Tarjetas de visita
Si la mejor recomendación para los hombres de negocios japoneses que viajan a países latinos es que dejen en la maleta su meticulosa puntualidad (para no morir de angustia), el primer consejo para cualquier comerciante extranjero en Japón es nunca asistir a una reunión sin llevar su tarjeta de visita.
Impresa con el nombre, la ocupación y los datos de contacto, la tarjeta de visita es una herramienta indispensable cuya carencia u olvido es una falta de respeto equiparable a otro pecado capital en Japón: llegar tarde a una cita.
Aunque existen ya aplicaciones digitales, el intercambio de tarjetas físicas continúa. Sustituyen los apretones de manos y ayudan a romper el hielo con comentarios halagüeños sobre la dirección de la empresa o el color del logotipo.
En reuniones de dos grupos se colocan sobre la mesa las tarjetas recibidas en el mismo orden en el que están sentados los interlocutores. Basta leer la tarjeta de la persona que toma la palabra para constatar, como si fuera un subtítulo televisivo, que estamos escuchando a Fulanito de tal, gerente de ventas.
Quienes vivimos y trabajamos en Japón, acumulamos cada año centenares de tarjetas y, como si fuera un álbum de fotos, volvemos a ellas para refrescar encuentros. De vez en cuando se eliminan, tirando a la papelera, contactos que nunca volvimos a ver, aquellos que cambiaron de oficio, de dirección o dejaron el país, o este mundo.

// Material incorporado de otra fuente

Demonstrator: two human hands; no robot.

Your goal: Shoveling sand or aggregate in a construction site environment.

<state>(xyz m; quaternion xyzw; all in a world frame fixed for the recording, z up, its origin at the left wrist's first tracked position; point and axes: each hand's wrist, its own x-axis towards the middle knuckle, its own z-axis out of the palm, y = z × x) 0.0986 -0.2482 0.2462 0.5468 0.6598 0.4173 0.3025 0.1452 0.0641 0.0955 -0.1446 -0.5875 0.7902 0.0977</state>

En mi tarjetero informal, compuesto de cajas de cartón, atesoro una vieja tarjeta que dice “García Márquez”, perteneciente al director de una boutique de Tokio que lleva décadas vendiendo ropa femenina de supuesta inspiración macondiana.
La mostraba a mis amigos y me jactaba de poseer un raro espécimen, hasta que un colega me reveló que guardaba la tarjeta de un miembro de la yakuza, la temible mafia japonesa.
Desde mediados del siglo pasado, la policía censa las pandillas, permite que tengan oficinas identificadas con sus emblemas y que impriman tarjetas de visita.
En años recientes, sin embargo, las autoridades piden a los mafiosos modificar su protocolo de presentación, pues finalmente se dieron cuenta de que entregar una elegante tarjeta con un nombre equivalente a “Ndrangheta S.A., jefe de cobros”, equivalía a un acto de intimidación.
Un bandido se quejó en una entrevista de que ser yakuza sin tarjeta era como vender hamburguesas de McDonald’s sin poder mostrar los arcos amarillos de la firma americana.
Hoy las tarjetas de la mafia nipona son un cotizado fetiche y en internet se llegan a subastar por unos US$300 la unidad. El vendedor nunca especifica si los dueños originales cambiaron de oficio o dejaron el país, o este mundo. Ni cómo.